Director Ti West's MaXXXine Was Inspired By One Of The Best Sci-Fi Horror Movies Ever Made

The pop culture nostalgia cycle might have moved on to the early 2000s, but for many filmmakers and movie fans, the '80s will never go out of style. That's certainly true for director Ti West, who returns this year with the third chapter of his horror trilogy that started with 2022's "X" and was shortly followed by a surprise prequel, "Pearl." Star Mia Goth will return for this summer's bloody conclusion, "MaXXXine," in which aspiring adult film star (and massacre survivor) Maxine Minx is now trying to break into mainstream movies with a role in horror movie "The Puritan II."

"MaXXXine" is set in 1985 Los Angeles, six years after the events of "X." West recently told Empire magazine that "the '80s aspect of it was a natural, chronological thing" — but that it was also a great opportunity to draw inspiration from '80s movies.
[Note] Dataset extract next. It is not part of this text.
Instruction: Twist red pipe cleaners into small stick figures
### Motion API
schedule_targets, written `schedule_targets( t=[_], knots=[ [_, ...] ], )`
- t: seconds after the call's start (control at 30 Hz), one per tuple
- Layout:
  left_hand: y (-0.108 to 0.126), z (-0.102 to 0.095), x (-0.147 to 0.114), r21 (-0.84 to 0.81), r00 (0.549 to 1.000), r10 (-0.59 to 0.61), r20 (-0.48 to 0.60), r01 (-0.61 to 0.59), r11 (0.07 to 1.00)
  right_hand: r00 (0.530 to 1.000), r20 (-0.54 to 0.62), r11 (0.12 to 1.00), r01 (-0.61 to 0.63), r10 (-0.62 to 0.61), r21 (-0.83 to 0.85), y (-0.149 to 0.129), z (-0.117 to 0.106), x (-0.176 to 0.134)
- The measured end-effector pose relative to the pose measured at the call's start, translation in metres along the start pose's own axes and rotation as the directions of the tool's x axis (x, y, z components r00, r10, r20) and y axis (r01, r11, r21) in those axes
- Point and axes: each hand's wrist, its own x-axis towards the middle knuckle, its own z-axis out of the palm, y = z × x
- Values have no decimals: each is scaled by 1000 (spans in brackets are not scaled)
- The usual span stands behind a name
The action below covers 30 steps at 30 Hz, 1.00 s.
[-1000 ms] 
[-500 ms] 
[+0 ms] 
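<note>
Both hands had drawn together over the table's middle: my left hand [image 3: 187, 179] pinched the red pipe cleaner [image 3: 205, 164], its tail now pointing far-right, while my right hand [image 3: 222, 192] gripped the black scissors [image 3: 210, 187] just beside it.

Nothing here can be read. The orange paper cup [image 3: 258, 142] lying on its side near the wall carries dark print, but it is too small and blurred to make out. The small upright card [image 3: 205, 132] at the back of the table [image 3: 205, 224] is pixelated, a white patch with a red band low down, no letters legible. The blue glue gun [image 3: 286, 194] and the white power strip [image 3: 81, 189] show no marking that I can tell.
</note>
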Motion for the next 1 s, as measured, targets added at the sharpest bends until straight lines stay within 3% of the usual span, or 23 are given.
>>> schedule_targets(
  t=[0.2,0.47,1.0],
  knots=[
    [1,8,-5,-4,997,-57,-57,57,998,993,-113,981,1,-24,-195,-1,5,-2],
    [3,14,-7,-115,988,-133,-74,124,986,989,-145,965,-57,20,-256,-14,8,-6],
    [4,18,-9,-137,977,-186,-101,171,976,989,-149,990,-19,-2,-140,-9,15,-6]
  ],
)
For many people, that phrase conjures up titles like "Sixteen Candles," "Teen Wolf," "The Goonies," and perhaps even "Weird Science." But it was a decade full of flavor, and West wanted to bring to life the "urban, gritty '80s" rather than the "dorky '80s." After all, he argues, "'Terminator' is just as much an '80s movie as 'The Breakfast Club.'"

Speaking to Total Film, the director describes "MaXXXine" as "a very rich movie" that features everything from "a 'Terminator'-like aesthetic to a Paul Schrader 'Hardcore' thing to 'Vice Squad' to Giallo." The plot of the movie collides with the real-life rampage of serial killer Richard Ramirez, aka the Night Stalker, and the trailer for "MaXXXine" definitely had echoes of '80s neo-noir mystery-thrillers like the aforementioned "Hardcore." After the grainy "Texas Chain Saw Massacre"-style '70s look of "X" and the glorious Technicolor of "Pearl," West is shaking things up again with this sequel.

The Terminator blended the slasher genre with sci-fi

"The Terminator" was later overshadowed by its 1991 sequel "Terminator 2: Judgment Day," and Arnold Schwarzenegger's hulking robot from the future is now best known as an awkward but well-meaning ally of humanity. In the original 1984 film, however, he wasn't parroting phrases like "hasta la vista, baby" or becoming a surrogate father to a wayward teen. He was a creature straight out of a nightmare — literally. According to director James Cameron:  

"'The Terminator' came from a dream that I had while I was sick with a fever in a cheap pensione in Rome in 1981. It was the image of a chrome skeleton emerging from a fire. When I woke up, I began sketching on the hotel stationery. The first sketch I did showed a metal skeleton cut in half at the waist, crawling over a tile floor, using a large kitchen knife to pull itself forward while reaching out with the other hand. In a second drawing, the character is threatening a crawling woman. Minus the kitchen knife, these images became the finale of 'The Terminator' almost exactly."

Barring a surprise twist waiting in the wings, "MaXXXine" is not a sci-fi movie, but as a slasher horror flick it shares a lot of DNA with "The Terminator." Cameron himself said that Schwarzenegger's character "owes as much to the relentless killers of the slasher horror genre of the late '70s as to science fiction. There is as much Michael Myers in the character of the T-800 as there is Roy Batty from 'Blade Runner.'"

Of course, at this point in Ti West's trilogy Maxine is more like Sarah Connor in "Terminator 2," having already survived one encounter with a killer. I bet she's done a bunch of pull-ups since then as well.

"MaXXXine" arrives in theaters on July 5, 2024.